Could you repeat exactly the lines below, from the line containing "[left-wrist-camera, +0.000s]" through the last one, both included, while leaving out any pictures?

------ DATA PROVIDED

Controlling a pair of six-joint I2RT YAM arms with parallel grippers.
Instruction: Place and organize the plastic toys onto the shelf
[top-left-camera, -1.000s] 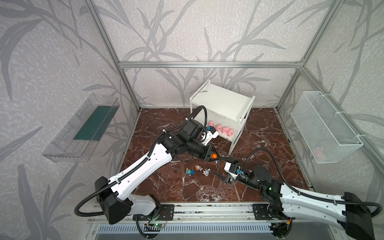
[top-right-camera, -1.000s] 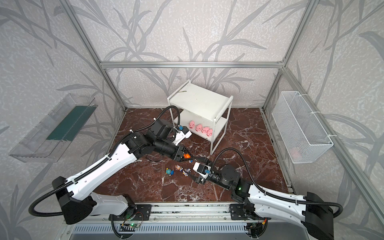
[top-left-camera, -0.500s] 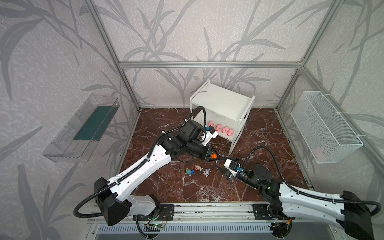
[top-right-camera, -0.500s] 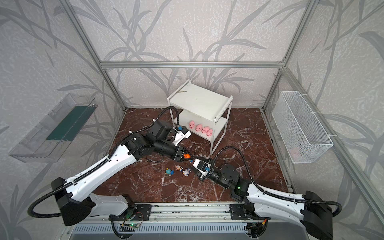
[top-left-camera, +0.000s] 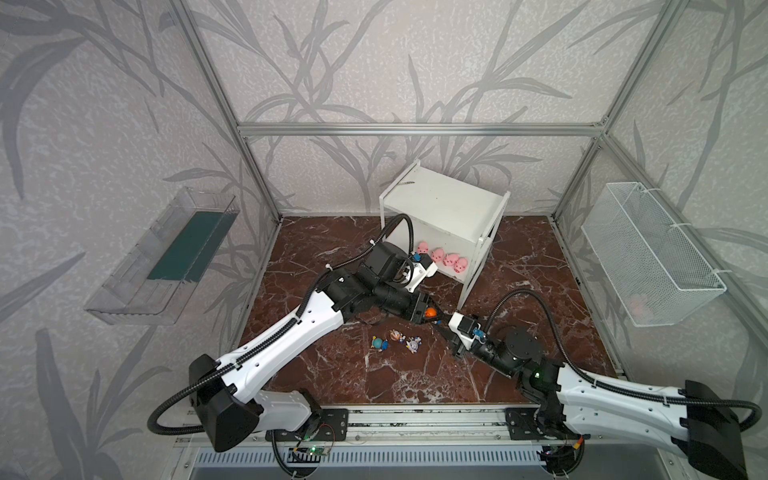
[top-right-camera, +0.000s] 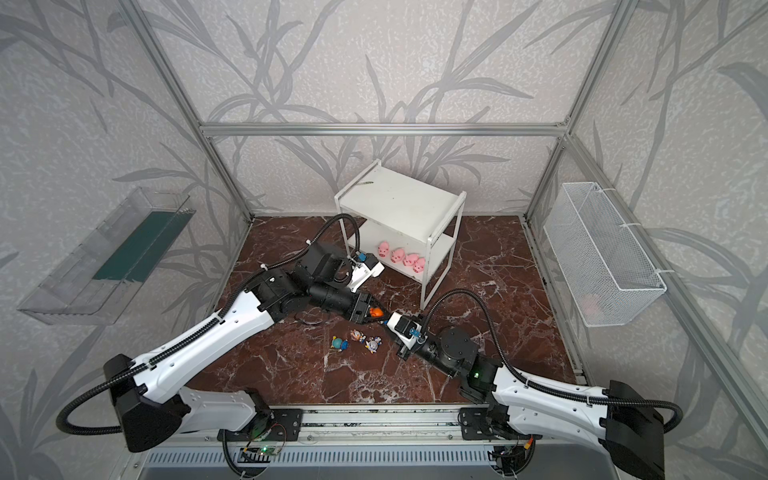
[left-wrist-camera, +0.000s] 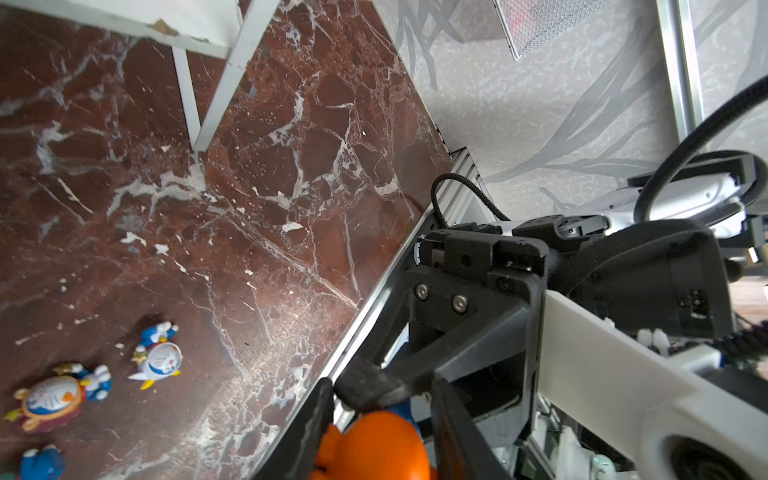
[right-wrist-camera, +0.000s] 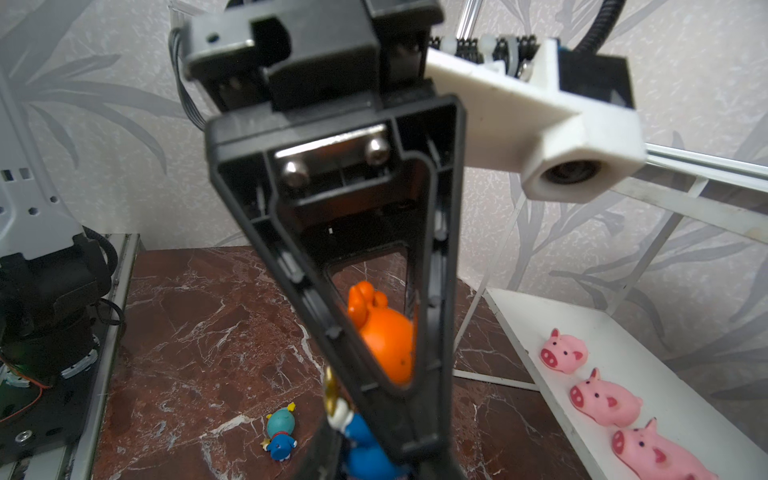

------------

- REPLY TO THE TASK -
[left-wrist-camera, +0.000s] 
[right-wrist-camera, +0.000s] 

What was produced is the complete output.